» INSTRUCTIONS TO FOLLOW
Only one stretch of the data should be retyped: the lines from the line containing "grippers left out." through the line containing "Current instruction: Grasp". Keep pictures out of it.

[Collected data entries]
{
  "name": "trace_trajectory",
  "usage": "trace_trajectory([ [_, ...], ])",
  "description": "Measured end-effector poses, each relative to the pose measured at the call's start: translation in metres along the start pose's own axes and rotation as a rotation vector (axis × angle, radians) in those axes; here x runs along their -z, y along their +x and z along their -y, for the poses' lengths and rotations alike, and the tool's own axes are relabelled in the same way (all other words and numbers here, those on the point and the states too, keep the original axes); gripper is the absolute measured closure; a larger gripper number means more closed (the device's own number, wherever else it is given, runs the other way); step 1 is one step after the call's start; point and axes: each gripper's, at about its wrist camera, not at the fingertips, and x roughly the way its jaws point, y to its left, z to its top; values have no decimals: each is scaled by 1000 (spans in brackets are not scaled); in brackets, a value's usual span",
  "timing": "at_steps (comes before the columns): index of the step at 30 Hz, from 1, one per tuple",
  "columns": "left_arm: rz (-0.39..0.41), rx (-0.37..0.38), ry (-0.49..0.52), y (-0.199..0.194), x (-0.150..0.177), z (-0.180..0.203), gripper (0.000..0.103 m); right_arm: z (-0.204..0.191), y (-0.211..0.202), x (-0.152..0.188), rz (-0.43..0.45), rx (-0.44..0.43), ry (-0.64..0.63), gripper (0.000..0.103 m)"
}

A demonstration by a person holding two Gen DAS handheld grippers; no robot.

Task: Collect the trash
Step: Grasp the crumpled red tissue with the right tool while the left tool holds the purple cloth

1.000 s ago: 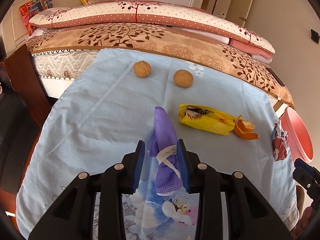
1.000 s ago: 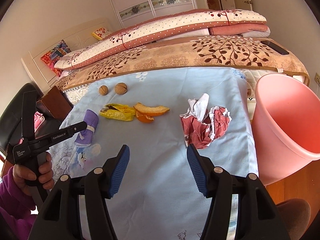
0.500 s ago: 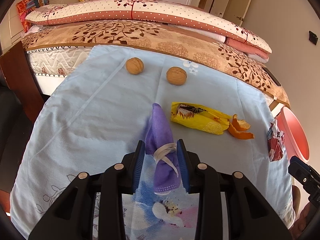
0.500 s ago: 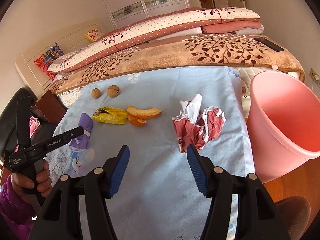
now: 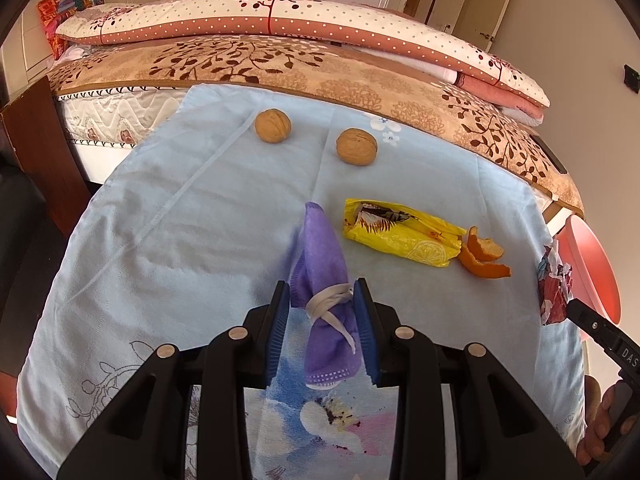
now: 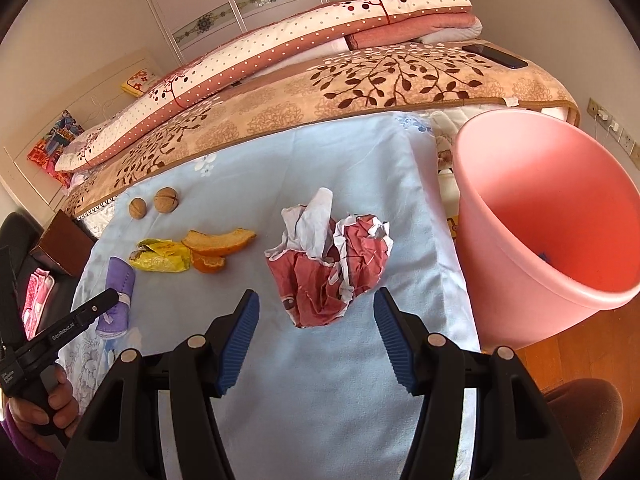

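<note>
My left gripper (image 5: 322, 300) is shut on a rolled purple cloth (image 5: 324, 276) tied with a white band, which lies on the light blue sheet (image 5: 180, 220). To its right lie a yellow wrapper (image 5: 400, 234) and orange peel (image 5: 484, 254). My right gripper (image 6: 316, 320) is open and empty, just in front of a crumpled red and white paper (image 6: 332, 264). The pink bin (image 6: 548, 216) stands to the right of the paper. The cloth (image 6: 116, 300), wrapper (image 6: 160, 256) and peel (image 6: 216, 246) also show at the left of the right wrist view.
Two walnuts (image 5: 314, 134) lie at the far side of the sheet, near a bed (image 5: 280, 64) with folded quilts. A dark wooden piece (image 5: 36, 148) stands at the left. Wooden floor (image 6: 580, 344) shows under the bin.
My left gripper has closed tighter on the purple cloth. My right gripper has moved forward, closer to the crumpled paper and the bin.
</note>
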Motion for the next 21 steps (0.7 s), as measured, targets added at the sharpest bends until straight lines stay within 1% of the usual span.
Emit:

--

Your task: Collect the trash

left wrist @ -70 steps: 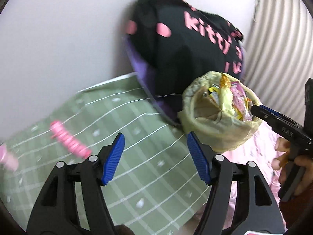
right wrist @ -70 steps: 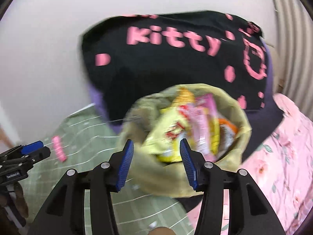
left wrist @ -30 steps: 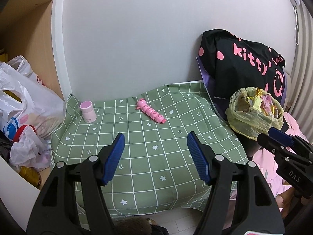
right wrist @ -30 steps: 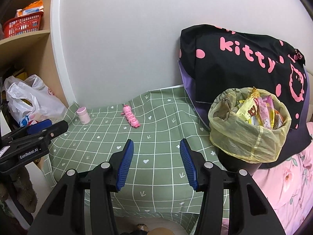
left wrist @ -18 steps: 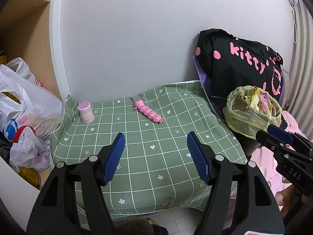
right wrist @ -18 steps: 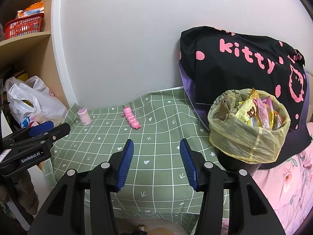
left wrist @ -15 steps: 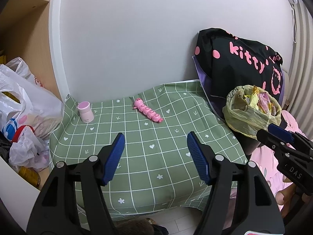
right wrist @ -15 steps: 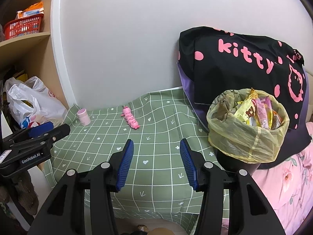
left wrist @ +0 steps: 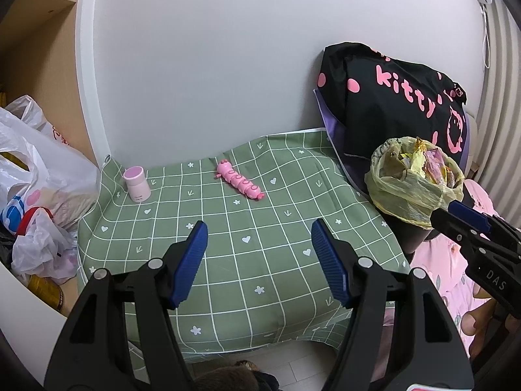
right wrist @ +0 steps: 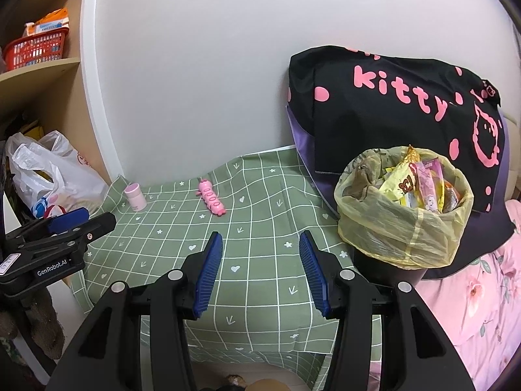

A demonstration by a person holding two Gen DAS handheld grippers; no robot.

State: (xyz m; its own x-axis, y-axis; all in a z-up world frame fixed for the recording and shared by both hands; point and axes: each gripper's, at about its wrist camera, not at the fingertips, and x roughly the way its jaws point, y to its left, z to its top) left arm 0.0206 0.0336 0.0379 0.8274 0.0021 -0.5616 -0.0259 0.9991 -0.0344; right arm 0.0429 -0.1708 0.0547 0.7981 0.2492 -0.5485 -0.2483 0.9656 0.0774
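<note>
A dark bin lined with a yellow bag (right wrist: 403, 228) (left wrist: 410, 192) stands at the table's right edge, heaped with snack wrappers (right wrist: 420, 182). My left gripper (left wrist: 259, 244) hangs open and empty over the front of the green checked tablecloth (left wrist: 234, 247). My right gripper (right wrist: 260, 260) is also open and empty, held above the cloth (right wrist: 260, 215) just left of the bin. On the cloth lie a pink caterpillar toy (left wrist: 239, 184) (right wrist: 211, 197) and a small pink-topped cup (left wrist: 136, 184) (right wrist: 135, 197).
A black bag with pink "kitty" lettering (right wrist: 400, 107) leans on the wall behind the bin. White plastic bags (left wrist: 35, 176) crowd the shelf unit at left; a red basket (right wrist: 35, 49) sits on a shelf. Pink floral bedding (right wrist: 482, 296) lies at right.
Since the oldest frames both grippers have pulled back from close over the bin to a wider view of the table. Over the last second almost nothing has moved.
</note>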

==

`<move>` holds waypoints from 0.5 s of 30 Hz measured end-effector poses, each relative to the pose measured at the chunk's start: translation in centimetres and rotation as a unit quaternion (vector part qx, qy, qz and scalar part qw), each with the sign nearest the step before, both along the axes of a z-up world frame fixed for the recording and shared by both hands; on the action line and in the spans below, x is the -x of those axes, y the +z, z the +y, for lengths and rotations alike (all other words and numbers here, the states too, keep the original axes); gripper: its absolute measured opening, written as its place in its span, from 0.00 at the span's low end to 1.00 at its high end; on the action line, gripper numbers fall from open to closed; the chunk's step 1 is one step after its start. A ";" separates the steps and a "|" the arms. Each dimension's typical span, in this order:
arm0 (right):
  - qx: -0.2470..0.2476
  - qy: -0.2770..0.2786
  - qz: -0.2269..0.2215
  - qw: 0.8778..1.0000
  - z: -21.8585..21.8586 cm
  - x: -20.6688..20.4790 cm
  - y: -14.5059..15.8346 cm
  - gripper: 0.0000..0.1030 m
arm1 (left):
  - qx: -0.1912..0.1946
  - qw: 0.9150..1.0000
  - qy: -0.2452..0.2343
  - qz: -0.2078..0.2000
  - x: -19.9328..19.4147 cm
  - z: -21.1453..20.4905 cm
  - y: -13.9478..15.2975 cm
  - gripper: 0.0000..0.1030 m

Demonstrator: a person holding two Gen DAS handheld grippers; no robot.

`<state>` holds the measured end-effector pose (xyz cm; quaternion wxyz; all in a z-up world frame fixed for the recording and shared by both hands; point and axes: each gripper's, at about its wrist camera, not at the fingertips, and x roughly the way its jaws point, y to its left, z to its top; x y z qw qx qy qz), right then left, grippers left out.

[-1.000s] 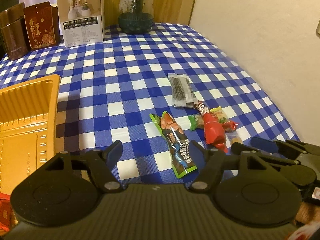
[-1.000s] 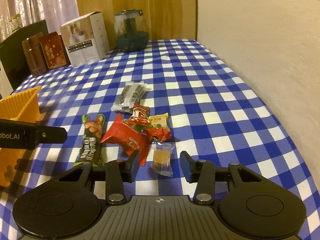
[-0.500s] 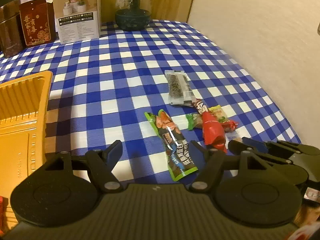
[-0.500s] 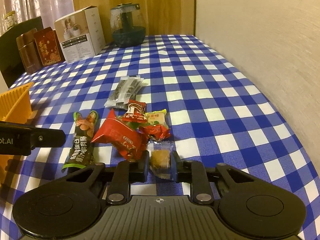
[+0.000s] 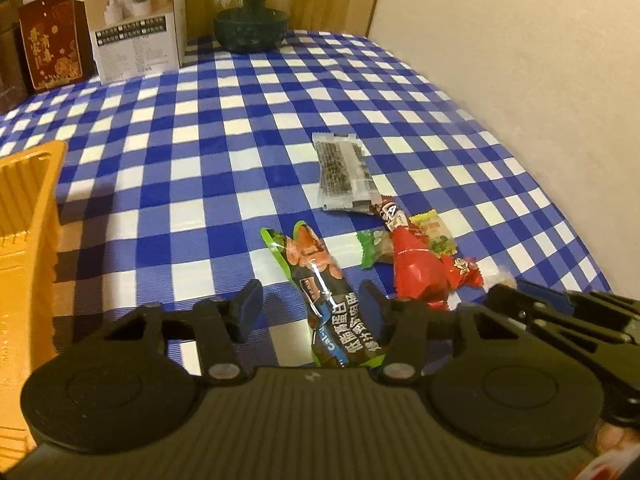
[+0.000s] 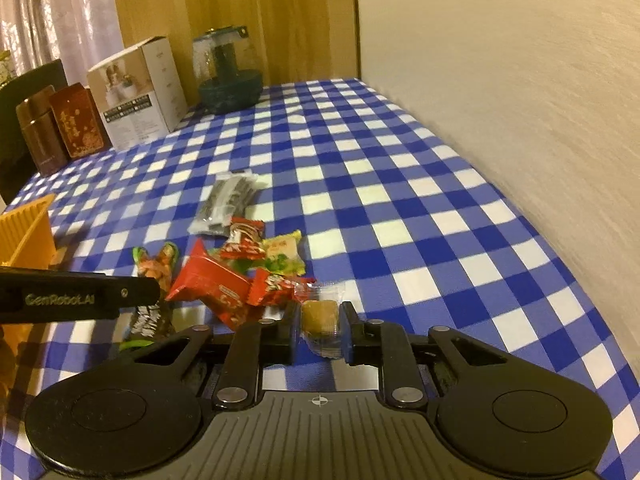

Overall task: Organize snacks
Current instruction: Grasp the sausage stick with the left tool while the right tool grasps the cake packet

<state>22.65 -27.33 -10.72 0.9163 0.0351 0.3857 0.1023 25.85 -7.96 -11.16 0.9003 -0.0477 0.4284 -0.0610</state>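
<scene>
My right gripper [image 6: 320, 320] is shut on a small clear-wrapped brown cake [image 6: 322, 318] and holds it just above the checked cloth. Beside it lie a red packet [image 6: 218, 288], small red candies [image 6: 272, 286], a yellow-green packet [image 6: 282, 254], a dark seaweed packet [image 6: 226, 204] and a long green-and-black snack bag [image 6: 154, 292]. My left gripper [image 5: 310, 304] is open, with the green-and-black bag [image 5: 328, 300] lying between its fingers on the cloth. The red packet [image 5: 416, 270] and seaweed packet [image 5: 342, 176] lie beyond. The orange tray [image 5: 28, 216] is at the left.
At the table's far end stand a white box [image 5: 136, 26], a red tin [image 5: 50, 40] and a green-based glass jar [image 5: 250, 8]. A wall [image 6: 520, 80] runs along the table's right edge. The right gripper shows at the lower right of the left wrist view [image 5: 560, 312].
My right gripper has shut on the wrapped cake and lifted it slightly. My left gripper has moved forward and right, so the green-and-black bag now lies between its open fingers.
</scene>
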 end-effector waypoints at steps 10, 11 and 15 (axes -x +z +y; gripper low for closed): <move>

» EXERCISE RESPONSE
`<state>` holds the measured end-effector pose (xyz cm; quaternion wxyz; all in a z-up world frame fixed for the recording and shared by both hands; point and axes: each gripper's, at about its wrist camera, not at the fingertips, and x roughly the way its jaws point, y to its left, z to its top; x y z qw qx qy qz), right then left, grippers left out.

[-1.000s] 
[-1.000s] 
[-0.500s] 
[-0.500s] 
[+0.000s] 
[+0.000s] 

Overall task: Organize snacks
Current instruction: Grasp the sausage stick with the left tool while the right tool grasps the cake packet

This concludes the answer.